= EXERCISE DETAILS =
Take from the material every line that contains the word "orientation".

***** DATASET EXCERPT

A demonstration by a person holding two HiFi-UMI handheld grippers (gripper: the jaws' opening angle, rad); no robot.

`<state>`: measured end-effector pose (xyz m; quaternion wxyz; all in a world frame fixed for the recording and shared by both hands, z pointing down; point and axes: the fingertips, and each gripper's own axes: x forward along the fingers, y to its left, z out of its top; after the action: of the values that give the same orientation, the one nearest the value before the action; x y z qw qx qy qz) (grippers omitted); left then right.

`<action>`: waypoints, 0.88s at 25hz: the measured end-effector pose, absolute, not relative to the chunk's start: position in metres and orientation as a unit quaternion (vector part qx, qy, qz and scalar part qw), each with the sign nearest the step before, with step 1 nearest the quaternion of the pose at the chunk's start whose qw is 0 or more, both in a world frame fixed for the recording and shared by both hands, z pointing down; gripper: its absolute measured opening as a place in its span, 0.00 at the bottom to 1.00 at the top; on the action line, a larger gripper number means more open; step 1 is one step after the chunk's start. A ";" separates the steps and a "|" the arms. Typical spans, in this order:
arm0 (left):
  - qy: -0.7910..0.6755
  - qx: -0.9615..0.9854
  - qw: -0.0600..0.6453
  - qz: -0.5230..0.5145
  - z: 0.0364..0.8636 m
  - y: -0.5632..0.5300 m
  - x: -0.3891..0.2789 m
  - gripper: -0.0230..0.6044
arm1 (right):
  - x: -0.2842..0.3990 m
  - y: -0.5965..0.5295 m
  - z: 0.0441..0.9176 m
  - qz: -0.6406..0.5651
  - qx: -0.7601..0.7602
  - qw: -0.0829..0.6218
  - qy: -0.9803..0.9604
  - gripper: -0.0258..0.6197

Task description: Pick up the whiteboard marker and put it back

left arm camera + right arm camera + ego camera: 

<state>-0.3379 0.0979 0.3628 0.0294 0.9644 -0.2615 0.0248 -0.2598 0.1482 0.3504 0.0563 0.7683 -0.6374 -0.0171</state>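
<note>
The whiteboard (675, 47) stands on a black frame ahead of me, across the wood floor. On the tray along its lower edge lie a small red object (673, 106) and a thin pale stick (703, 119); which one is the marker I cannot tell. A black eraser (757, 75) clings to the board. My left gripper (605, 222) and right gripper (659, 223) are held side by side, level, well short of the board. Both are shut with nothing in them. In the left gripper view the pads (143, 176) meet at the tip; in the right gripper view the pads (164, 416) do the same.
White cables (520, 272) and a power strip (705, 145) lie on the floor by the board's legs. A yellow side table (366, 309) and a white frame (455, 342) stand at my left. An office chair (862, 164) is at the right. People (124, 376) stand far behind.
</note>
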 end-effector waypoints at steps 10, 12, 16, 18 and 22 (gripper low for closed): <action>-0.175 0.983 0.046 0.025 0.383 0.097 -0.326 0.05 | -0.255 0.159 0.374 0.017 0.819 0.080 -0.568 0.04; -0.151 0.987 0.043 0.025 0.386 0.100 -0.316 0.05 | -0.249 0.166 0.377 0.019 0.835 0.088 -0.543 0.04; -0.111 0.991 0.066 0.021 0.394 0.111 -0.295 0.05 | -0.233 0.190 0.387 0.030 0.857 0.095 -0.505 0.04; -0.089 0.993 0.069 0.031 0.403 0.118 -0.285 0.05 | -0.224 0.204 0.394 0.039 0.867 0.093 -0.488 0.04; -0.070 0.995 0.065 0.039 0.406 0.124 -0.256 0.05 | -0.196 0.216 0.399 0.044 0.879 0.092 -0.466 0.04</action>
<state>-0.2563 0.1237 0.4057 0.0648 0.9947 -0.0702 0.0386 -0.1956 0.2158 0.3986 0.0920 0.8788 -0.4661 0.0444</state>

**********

= RESULT OF THE EXERCISE =
`<state>`: measured end-effector pose (xyz m; quaternion wxyz; all in a world frame fixed for the recording and shared by both hands, z pointing down; point and axes: the fingertips, and each gripper's own axes: x forward along the fingers, y to its left, z out of its top; after the action: of the values that give the same orientation, the one nearest the value before the action; x y z qw qx qy qz) (grippers omitted); left then right.
`<action>`: waypoints, 0.88s at 25hz: the measured end-effector pose, absolute, not relative to the chunk's start: position in metres and orientation as a unit quaternion (vector part qx, qy, qz and scalar part qw), each with the sign nearest the step before, with step 1 nearest the quaternion of the pose at the chunk's start whose qw is 0 or more, both in a world frame fixed for the recording and shared by both hands, z pointing down; gripper: its absolute measured opening as a place in its span, 0.00 at the bottom to 1.00 at the top; on the action line, a larger gripper number means more open; step 1 is one step after the chunk's start. A ";" separates the steps and a "|" the arms. Typical spans, in this order:

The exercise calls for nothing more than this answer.